El recorrido por los enclaves donde se van a instalar las cámaras de videovigilancia finaliza en el Arco de Elvira, el mejor conservado de los citados. Aunque una de las paredes cuenta con un grafiti borroso, casi inapreciable, esta puerta que corresponde a dos etapas: la zirí, en el siglo XI, en su primer tercio; y la nazarí, en el periodo de Yusuf I (1333-1354) se conserva bastante mejor quizás al estar ubicada en un lugar de paso más frecuentado que el resto.

Siglos atrás, era una fortaleza precedida de una gran barbacana. “Hoy sólo ha quedado del conjunto un gran arco de época nazarí, uno de los estribos laterales y el trazado en recodo de las calle Elvira y Horno de Merced”.

El alcalde de Granada, Paco Cuenca, aseguró hace dos semanas que las cámaras de videovigilancia se instalarán en septiembre de este año. Lo que debe preceder a su instalación, sin duda, es un plan integral de limpieza. Y, una vez que se activen, dureza contra los vándalos empeñados en destrozar el patrimonio. Es la única fórmula posible para acabar con esta práctica.

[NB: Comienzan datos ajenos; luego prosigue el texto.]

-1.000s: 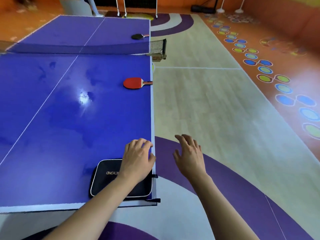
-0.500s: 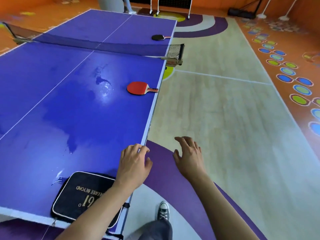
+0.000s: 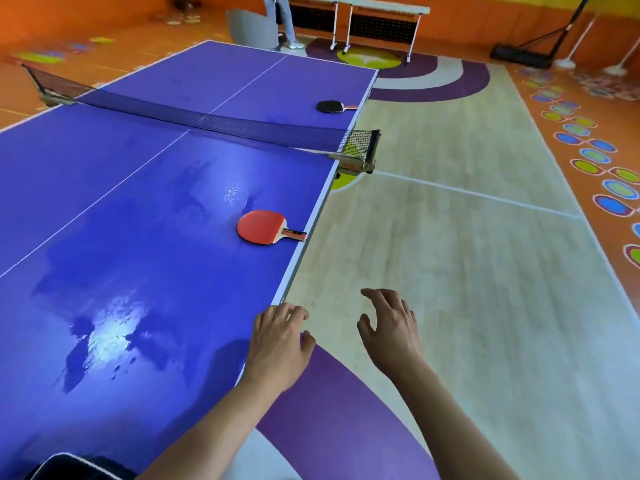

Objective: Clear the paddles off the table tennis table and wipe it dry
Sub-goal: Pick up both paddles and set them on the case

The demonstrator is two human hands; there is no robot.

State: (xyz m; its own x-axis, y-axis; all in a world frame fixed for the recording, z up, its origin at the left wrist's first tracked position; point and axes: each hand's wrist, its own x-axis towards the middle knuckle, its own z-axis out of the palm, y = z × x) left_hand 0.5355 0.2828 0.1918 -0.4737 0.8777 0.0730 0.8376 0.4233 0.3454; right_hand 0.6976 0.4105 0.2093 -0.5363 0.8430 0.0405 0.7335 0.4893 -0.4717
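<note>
head view. step: clearing paddles, none picked up yet; the next move is probably a forward reach to the red paddle (image 3: 261,226), centre frame near the side edge of the table tennis table (image 3: 104,150). black paddle (image 3: 330,106) upper centre, beyond the net. left hand (image 3: 278,344): fingers loosely bent at the table edge, empty. right hand (image 3: 391,327): fingers spread, empty, over the floor. wet patches (image 3: 110,336) unwiped.

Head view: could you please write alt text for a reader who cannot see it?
Two empty hands: the left hand at the side edge of a wet blue table tennis table, the right hand over the floor. A red paddle lies ahead near that edge, a black paddle beyond the net.
</note>
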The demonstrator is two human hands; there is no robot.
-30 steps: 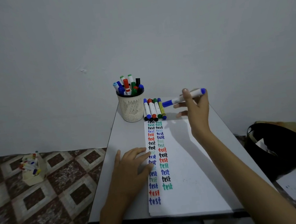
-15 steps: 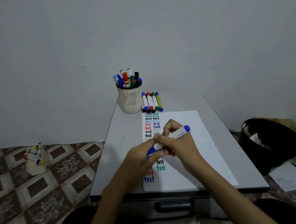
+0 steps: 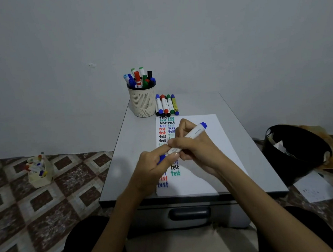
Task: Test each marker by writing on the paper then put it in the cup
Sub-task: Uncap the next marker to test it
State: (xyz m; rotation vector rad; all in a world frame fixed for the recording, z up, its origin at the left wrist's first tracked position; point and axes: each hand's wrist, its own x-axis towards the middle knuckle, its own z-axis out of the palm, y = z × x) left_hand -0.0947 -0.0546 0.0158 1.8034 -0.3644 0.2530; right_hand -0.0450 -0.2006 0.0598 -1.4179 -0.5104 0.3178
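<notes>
Both hands hold one blue marker [image 3: 193, 135] slanted above the white paper [image 3: 203, 175]. My right hand [image 3: 192, 145] grips its white barrel; my left hand [image 3: 155, 166] is closed around the blue cap [image 3: 161, 158] at its lower end. The paper carries two columns of the word "test" in several colours, partly hidden by my hands. A cream mesh cup [image 3: 143, 100] full of markers stands at the back of the table. Several loose markers [image 3: 166, 105] lie side by side just right of the cup.
The small grey table [image 3: 134, 141] has a drawer handle [image 3: 189, 213] facing me. On the patterned floor, a cream box of markers [image 3: 38, 170] sits at the left. A black bin [image 3: 295, 151] and loose sheets [image 3: 316, 189] lie at the right.
My right hand brought the blue marker from near the loose row down over the paper. My left hand lifted off the sheet and closed on the marker's cap end.
</notes>
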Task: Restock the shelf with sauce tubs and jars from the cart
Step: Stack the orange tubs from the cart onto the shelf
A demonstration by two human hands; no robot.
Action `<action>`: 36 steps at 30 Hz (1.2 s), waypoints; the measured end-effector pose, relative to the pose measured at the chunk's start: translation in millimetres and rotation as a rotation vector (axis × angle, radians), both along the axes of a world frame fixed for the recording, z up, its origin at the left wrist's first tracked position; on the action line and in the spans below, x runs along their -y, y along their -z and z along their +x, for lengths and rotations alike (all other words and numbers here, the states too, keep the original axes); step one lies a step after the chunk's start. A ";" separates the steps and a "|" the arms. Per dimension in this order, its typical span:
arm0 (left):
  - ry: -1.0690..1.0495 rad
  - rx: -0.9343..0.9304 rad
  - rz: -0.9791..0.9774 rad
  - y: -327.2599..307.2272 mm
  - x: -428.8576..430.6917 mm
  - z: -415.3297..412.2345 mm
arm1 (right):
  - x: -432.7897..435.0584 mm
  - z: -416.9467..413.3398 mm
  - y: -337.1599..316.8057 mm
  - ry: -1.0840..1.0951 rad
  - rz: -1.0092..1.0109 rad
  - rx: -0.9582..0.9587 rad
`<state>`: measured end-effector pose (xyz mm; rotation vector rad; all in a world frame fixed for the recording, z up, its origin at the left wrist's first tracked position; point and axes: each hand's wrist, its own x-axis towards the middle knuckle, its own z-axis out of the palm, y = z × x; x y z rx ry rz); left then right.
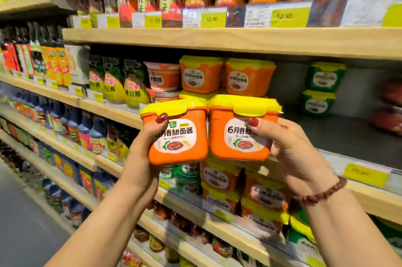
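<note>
The left tub (178, 136), orange with a yellow lid, is gripped by the left hand (150, 134), the thumb laid on its front just below the lid and the fingers hidden behind it. A matching right tub (239, 132) is gripped by the right hand (291, 149), thumb on the label and fingers curled round the far side; a bead bracelet (322, 194) is worn on that wrist. The two tubs are held just beside each other in front of the shelf (348, 136). At twelve o'clock from them, stacked orange tubs (248, 77) are seen on that shelf; at two o'clock, green tubs (324, 77) are stacked at the back, with bare grey board between. At ten o'clock, green-and-yellow pouches (134, 84) are lined up. At six o'clock, lower orange tubs (219, 177) are stocked on the level beneath.
</note>
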<state>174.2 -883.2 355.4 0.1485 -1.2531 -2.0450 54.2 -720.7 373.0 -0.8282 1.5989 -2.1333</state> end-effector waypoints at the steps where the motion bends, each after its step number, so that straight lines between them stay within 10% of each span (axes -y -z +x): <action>1: 0.013 -0.005 -0.001 -2.5 3.1 -6.7 | 1.1 -3.7 -3.8 0.021 0.013 0.000; 36: 0.434 -0.105 0.106 -27.6 95.1 -71.3 | 52.6 -65.2 -29.3 0.471 0.259 0.096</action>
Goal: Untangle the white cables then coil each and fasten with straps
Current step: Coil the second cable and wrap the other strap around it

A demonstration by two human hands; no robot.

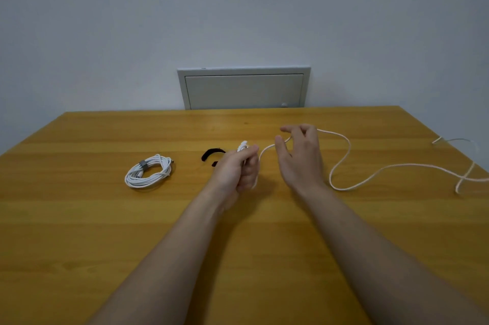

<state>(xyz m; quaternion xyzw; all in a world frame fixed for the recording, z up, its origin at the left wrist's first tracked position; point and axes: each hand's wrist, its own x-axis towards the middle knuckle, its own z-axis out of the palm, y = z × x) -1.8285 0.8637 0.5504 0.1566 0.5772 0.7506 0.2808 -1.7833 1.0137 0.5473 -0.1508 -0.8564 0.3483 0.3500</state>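
Nowhere legible writing; left hand (pixel 236 169) grips cable (pixel 341 166).

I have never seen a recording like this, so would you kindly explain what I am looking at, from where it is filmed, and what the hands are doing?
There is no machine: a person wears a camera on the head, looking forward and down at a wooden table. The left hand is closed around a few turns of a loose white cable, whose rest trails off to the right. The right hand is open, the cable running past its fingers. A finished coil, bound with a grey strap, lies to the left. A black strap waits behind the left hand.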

Desde hace años el Albaicín vive un problema de conservación de su patrimonio por la proliferación sin control de las pintadas en sus monumentos y en las calles, también protegidas como BIC. Y no se ha encontrado aún la fórmula de mejorar. La ciudad tiene pendiente la instalación de las cámaras de videovigilancia que sirvan para poder cazar a los delincuentes -hacerlo es delito hacia el patrimonio- y reducir los hechos. Un recorrido realizado por este periódico comprueba que la zona está hasta arriba de pintadas. Como alertó hace unos días el Defensor del Pueblo, no queda “ni un rincón” libre. El Arco de las Pesas es de lo peor conservado, con pintadas una encima de la otra, algo incomprensible y que urge a una solución ya que el barrio más turístico está dejando una imagen de abandono al visitante nada positiva. Más cuando muchas veces la fotografía que se llevan del sitio no es, ni por asomo, como la que encuentran en las páginas promocionales, libres de pintadas y perfectamente conservadas. Un argumento más para evitar el ‘engaño’ y sobre todo para permitir que el legado perdure todavía muchas generaciones más.